Pain, psychology and culture: How our ethnic origin and culture affect perception and expression of pain

Experiments in the laboratory have shown that if you create some kind of painful stimulus, for example an electrical shock or application of freezing water, people of different ethnic backgrounds feel very different pain levels based on what their beliefs and attitudes are (Is this stimulus damaging my flesh? How do other people in the same group with me react? How quickly can they take this stimulus away?). In an earlier classic study, persons of Mediterranean origin described a form of radiant heat as “painful” while Northern European subjects called it simply “warm”. In another study, the researchers found that persons with an “external locus of control” feel a lot more pain. A person with an internal locus of control feels that life events are the result of their own actions and that they control their fate. To the contrary, a person with an external locus of control, feels that life events are outside his/her doing and depend on fate, chance or other people. Certain cultures promote external locus of control with their tight and interlinked social fabric, while typical North American culture promotes external locus of control.
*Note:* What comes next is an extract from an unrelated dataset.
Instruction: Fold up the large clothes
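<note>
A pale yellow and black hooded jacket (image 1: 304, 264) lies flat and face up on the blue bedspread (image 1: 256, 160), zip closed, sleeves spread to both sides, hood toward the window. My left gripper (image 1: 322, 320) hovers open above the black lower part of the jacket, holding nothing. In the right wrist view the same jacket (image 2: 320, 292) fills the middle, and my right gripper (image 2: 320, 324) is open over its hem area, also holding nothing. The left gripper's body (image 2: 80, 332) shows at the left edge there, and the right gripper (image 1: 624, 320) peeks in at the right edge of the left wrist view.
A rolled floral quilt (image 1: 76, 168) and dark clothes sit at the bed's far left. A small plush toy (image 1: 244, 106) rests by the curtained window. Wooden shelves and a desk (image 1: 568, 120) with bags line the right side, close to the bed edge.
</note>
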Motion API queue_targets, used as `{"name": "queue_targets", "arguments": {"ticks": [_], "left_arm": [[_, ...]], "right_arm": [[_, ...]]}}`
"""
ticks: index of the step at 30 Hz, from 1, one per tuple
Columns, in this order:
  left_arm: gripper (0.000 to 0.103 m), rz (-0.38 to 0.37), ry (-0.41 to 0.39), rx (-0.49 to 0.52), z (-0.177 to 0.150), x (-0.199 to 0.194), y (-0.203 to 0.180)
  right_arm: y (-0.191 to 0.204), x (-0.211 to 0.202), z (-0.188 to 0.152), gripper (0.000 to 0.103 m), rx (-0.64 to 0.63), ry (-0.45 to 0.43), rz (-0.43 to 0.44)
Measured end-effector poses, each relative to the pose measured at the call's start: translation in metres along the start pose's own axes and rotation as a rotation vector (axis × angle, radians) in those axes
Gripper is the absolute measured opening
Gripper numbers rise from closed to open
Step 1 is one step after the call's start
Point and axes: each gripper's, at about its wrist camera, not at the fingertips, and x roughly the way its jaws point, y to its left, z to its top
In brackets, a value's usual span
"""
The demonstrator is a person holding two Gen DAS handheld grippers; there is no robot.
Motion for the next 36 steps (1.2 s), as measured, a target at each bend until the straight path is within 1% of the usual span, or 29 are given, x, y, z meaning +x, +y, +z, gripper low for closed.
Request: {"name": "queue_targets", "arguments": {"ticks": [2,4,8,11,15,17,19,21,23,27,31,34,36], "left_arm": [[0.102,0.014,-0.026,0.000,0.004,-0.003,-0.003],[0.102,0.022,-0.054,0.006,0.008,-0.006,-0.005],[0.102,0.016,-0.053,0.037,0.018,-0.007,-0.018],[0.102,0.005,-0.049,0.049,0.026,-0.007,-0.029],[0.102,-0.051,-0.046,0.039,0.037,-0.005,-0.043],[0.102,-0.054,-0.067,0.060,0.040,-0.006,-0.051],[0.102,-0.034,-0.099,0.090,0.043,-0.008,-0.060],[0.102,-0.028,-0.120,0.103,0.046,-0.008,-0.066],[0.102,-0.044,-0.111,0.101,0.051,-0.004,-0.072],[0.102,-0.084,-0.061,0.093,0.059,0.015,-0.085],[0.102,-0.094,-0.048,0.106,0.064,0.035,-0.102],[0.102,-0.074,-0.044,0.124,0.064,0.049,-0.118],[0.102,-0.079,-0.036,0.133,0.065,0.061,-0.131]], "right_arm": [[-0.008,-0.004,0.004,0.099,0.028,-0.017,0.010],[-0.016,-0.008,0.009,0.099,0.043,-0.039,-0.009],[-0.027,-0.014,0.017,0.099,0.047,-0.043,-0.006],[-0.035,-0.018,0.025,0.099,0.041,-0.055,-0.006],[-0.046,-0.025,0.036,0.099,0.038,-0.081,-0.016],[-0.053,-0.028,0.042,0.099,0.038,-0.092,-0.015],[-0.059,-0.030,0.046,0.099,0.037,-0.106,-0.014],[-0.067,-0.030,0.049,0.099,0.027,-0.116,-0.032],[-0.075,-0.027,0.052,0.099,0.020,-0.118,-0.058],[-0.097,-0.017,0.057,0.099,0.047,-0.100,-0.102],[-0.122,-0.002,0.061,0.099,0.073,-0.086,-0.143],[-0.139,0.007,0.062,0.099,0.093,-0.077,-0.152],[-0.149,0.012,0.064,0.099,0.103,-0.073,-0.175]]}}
Other major cultural and ethnic factors that shape our reactions to pain relate to what we perceive is a “permitted” and “appropriate” way to express pain in a given environment. Some cultures are a lot more expressive with words and gestures and at times express emotional pain in physical symptoms. Others are much more reserved in their behaviors, though they may feel the same or even more pain than the “expressive” cultures. Mind you, no matter where you come from, if your new environment is very different from your origin, and you stay in this novel environment long enough, your pain perceptions and expressions will change too. This is similar to immigrants who come to North America, change fundamentally their eating habits and acquire obesity, something unknown in their country of origin. In other words, the pain responses of different ethnic groups can change, as they are shaped and reshaped by the culture in which the groups live or move into.

A fascinating example of cultural influences in the perception and expression of pain is again reported in my book. In East Africa, some tribes use “trepanation”, a form of surgery for which the subjects do not get any anesthetics or any pain-killing drugs. Westerners have witnessed this procedure with their stomachs turning upside down, while the “patient” sits there without expression of pain, fully awake and holding a pan to collect the dripping blood from his open skull while the doktari (tribal doctor) cuts the muscles of the head and scrapes the head bones! Those of you who have read my series of previous papers on “blocking pain” must be aware by now of the fascinating aspects of some (foreign to North America) cultures that perform extraordinary rituals and procedures.

Health practiioners are bound to become more sensitive and educated about the cultural and ethnic differences in pain expression in order to serve our patients well. We must also be very aware that ethnic differences between patients and health professionals may lead to dangerous consequences. For example, different studies have shown that patients of certain ethnic (visible minority) backgrounds are less likely than whites to be prescribed powerful pain killing drugs such as opioids. Worldwide differences in administration of opioids in non-white nations are not, however, solely due to medical decision-making but may relate to politics. For example, it has been shown that the U.S. campaign against drug trafficking has resulted in poor pain management of cancer patients in Mexico.